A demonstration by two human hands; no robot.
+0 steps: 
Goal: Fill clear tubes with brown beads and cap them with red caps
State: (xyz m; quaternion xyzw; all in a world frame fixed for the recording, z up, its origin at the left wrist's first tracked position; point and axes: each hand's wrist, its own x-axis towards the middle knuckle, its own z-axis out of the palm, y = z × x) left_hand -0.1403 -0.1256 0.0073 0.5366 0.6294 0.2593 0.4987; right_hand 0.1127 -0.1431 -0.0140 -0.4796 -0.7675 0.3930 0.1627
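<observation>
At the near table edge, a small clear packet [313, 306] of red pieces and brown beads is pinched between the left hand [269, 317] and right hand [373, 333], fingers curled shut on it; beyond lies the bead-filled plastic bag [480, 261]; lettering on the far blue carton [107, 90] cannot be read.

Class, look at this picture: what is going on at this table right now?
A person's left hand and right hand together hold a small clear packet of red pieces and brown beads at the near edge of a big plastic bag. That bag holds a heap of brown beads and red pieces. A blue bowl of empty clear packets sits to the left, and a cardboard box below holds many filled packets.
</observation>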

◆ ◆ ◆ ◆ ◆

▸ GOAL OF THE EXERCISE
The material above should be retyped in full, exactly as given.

▸ TASK ANSWER
A demonstration by two human hands; no robot.
+0 steps: 
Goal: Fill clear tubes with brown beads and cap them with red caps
State: (xyz m; quaternion xyzw; all in a world frame fixed for the recording, z up, its origin at the left wrist's first tracked position; point and axes: each hand's wrist, its own x-axis towards the middle knuckle, its own z-axis out of the palm, y = z × x) left_hand -0.1403 -0.1256 0.0073 0.5366 0.6294 0.2593 0.4987; right_hand 0.1127 -0.1431 -0.0140 -0.4796 -0.7675 0.3930 0.1627
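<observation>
At the near table edge, a small clear packet [313, 306] of red pieces and brown beads is pinched between the left hand [269, 317] and right hand [373, 333], fingers curled shut on it; beyond lies the bead-filled plastic bag [480, 261]; lettering on the far blue carton [107, 90] cannot be read.

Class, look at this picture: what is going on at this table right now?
A person's left hand and right hand together hold a small clear packet of red pieces and brown beads at the near edge of a big plastic bag. That bag holds a heap of brown beads and red pieces. A blue bowl of empty clear packets sits to the left, and a cardboard box below holds many filled packets.
</observation>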

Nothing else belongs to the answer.